[Work task] Copy each line of the listing below exactly.

#### Given information ####

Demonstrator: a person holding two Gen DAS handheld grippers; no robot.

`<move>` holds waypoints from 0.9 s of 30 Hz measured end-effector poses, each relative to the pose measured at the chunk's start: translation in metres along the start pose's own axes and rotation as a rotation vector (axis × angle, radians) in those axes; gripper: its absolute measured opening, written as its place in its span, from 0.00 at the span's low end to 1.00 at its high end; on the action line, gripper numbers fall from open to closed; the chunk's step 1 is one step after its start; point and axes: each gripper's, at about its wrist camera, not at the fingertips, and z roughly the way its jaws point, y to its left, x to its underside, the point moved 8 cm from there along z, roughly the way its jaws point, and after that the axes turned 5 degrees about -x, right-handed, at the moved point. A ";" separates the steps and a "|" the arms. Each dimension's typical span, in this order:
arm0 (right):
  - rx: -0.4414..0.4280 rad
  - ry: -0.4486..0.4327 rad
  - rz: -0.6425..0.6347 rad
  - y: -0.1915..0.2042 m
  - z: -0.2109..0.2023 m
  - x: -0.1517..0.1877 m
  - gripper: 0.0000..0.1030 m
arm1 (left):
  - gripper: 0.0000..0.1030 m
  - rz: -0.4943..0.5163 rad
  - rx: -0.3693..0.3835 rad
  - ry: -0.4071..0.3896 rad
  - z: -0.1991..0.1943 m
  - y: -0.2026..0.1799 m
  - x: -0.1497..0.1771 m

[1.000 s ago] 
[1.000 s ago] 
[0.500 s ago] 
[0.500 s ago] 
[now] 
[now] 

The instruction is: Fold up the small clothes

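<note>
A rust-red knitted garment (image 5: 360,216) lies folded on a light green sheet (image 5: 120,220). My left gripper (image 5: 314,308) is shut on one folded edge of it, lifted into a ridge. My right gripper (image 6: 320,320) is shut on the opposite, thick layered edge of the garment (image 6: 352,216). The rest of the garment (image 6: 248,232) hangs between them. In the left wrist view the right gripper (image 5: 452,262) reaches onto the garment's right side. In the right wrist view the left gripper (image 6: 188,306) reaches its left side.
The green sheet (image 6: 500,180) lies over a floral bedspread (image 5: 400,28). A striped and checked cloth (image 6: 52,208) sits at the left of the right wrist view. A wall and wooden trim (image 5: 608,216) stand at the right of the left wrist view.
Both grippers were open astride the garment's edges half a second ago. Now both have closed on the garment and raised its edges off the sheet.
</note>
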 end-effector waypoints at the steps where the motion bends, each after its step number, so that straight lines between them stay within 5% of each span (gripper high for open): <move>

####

[Final answer]
Demonstrator: a person holding two Gen DAS handheld grippers; no robot.

`<move>` holds waypoints from 0.9 s of 30 Hz measured end-effector poses, each relative to the pose measured at the chunk's start: translation in metres along the start pose's own axes and rotation as a rotation vector (axis × angle, radians) in those axes; gripper: its absolute measured opening, written as its place in its span, from 0.00 at the span's low end to 1.00 at its high end; on the action line, gripper numbers fall from open to closed; the chunk's step 1 is one step after its start; point and axes: each gripper's, at about its wrist camera, not at the fingertips, and z roughly the way its jaws point, y to its left, x to its underside, the point moved 8 cm from there along z, roughly the way its jaws point, and after that the axes turned 5 degrees about -x, right-handed, at the moved point. A ";" separates the steps and a "|" the arms. Each dimension's typical span, in this order:
arm0 (right):
  - rx: -0.4414..0.4280 rad
  - ry: -0.4486..0.4327 rad
  - rz: -0.6425..0.6347 rad
  - y: -0.1915..0.2042 m
  - z: -0.2109..0.2023 m
  - x: -0.1517..0.1877 m
  - gripper: 0.0000..0.1030 m
arm1 (left):
  - gripper: 0.0000..0.1030 m
  - rz: -0.4943..0.5163 rad
  - rx: -0.3693..0.3835 rad
  - ry: -0.4071..0.3896 rad
  - z: -0.1991..0.1943 m
  - y: -0.2026..0.1799 m
  - x: -0.1497..0.1771 m

[1.000 s ago] 
[1.000 s ago] 
[0.500 s ago] 
[0.500 s ago] 
[now] 
[now] 

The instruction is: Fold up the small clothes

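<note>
A rust-red knitted garment (image 5: 360,216) lies folded on a light green sheet (image 5: 120,220). My left gripper (image 5: 314,308) is shut on one folded edge of it, lifted into a ridge. My right gripper (image 6: 320,320) is shut on the opposite, thick layered edge of the garment (image 6: 352,216). The rest of the garment (image 6: 248,232) hangs between them. In the left wrist view the right gripper (image 5: 452,262) reaches onto the garment's right side. In the right wrist view the left gripper (image 6: 188,306) reaches its left side.
The green sheet (image 6: 500,180) lies over a floral bedspread (image 5: 400,28). A striped and checked cloth (image 6: 52,208) sits at the left of the right wrist view. A wall and wooden trim (image 5: 608,216) stand at the right of the left wrist view.
Both grippers were open astride the garment's edges half a second ago. Now both have closed on the garment and raised its edges off the sheet.
</note>
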 end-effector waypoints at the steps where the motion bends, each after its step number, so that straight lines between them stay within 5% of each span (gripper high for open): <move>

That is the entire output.